To succeed in today’s Web 2.0 world, companies must make fundamental changes to resources, skills, tools, processes, and culture, Forrester stated, calling this process of change “Social Maturity”.

As more customers and employees increasingly use cheap, accessible technologies, companies need to prepare their organizations for a new way of engaging individuals. Ultimately, companies must ensure that employees have the necessary skills and technologies to solve their customers’ problems by using social, mobile, and video technologies effectively:

1. Customer advocates generate higher profits

Social technologies give customers more access to the brands they love. This in turn enables brands to energize advocates, the 16% of people who make 80% of the online conversation. These empowered organizations engender customer loyalty and smartly leverage earned media, resulting in higher customer lifetime value and a more efficient advertising spend.  

2. Streamlined business processes lower operating costs

Email, file sharing, and intranets give employees limited access to knowledge and talent in large companies. Social technologies, by contrast, change the way people connect and share information within a company — just as social networks have done in their personal lives. Employees armed with community tools and internal blogging can more easily share information, while business process management augmented with social technologies will create a more streamlined workflow.  

3. Co-creation increases product success rates

New technologies allow customers and employees to have a greater voice in the product development cycle. By incorporating greater input of people closest to supply and demand, companies can expect lower rates of product failure, faster ideation, and ultimately more successful products and services.

Mature at an organizational level

One of the key facets of the empowered organization is the use of social technologies to transform the company’s communication and collaboration. Companies will grow more familiar and facile with these tools through a process that Forrester calls “social maturity.”

Contrary to conventional wisdom, social maturity isn’t just a thriving advocacy program or social sign-on website. While those are important early steps, social maturity goes deeper, representing a fundamental shift in your company’s organizational and cultural mores.

Forrester has identified six criteria for you to address on the path to maturity: 

1 Experience: This is as straightforward as it gets — if your company isn’t using any social applications, then you can’t even reach an early stage of maturity. But it’s not just implementing technologies; it’s also documenting and sharing knowledge across the organization.  

2 Resources: Social maturity requires new responsibilities and skills. Not only are new people needed to manage technologies and the conversation created, but many current employees will need training and guidelines. And as employees’ skills and responsibilities change, so does the organization. Most companies must go through a similar process: They start using social media in a decentralized manner as social technologies spring up organically; then they turn to a centralized model to coordinate; and finally they decentralize by empowering relevant employees to use social tools to do their jobs.  

3 Process: You can plan and organize for social applications, but if you haven’t created the workflow for how to manage them, then you cannot advance. This not only includes how to manage a community or listen to the social Web but also how to incorporate social technologies into existing business processes. There are three types of social processes:

a) task-oriented (e.g., a process for energizing advocates);

b) cross-functional collaboration (e.g., cross-departmental business rules for how to use a shared technology); and

c) business process change (e.g., social co-creation).  

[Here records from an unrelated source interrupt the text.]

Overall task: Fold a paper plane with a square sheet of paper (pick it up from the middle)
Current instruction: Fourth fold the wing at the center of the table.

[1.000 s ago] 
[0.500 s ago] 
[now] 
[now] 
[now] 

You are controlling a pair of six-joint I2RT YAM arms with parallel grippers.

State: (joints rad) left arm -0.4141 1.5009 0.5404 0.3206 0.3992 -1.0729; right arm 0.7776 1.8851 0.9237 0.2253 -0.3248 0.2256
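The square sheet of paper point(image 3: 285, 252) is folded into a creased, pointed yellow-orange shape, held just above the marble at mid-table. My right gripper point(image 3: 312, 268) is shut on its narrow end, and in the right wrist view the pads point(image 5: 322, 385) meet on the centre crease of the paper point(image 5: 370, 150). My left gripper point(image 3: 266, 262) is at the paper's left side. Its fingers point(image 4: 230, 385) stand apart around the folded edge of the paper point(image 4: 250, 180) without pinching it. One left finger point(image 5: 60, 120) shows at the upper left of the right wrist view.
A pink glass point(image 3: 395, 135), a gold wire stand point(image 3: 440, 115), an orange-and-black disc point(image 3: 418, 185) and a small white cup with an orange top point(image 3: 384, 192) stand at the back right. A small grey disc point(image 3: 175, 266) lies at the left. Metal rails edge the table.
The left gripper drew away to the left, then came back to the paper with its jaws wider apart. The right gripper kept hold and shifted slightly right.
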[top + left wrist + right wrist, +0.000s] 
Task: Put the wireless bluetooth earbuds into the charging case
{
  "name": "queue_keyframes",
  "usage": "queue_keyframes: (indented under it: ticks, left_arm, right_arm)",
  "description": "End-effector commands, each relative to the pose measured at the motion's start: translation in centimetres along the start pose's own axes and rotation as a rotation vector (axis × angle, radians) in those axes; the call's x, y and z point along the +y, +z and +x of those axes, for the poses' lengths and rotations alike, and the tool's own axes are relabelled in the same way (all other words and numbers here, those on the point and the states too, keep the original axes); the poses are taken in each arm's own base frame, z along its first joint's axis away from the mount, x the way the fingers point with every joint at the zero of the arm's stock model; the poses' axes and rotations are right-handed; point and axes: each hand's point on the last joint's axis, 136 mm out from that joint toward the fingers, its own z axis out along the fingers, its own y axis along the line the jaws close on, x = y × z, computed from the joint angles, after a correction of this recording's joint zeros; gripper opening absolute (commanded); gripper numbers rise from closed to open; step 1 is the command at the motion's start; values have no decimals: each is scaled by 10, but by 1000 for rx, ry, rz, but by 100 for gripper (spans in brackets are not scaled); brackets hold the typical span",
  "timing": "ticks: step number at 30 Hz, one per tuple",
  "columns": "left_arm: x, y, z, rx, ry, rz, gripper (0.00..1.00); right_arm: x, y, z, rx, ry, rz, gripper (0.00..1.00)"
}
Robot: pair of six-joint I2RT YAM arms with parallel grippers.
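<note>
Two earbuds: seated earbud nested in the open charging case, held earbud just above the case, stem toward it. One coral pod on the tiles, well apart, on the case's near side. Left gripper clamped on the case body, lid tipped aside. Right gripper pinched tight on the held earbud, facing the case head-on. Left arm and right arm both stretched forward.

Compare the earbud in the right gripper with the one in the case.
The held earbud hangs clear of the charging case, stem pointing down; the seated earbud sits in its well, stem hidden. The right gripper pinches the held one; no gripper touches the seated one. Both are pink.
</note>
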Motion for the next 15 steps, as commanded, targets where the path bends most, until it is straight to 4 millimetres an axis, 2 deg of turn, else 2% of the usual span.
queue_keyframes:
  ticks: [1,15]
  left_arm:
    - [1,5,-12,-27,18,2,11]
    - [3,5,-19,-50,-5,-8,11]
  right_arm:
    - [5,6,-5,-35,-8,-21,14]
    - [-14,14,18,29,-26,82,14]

4 Measurement: Valuing social tools and contributions is critical and requires basic data collection, the use of quantitative and qualitative measures, and the move toward Social Intelligence with the ability to tie it back to real business objectives.

5 Commitment: To mature, management must commit by creating a companywide vision and developing a long-term plan for empowering employees and customers.

6 Culture: A socially empowered culture is both top-down and bottom-up. Senior management sets the social priorities relative to other strategic programs. At the same time, the groundswell must also take hold organically with more employees buying into the benefits of using social technologies to do their work.

Using social media as a form of marketing has taken on whole new challenges which are more in detailed explained in the complete Forrester report online.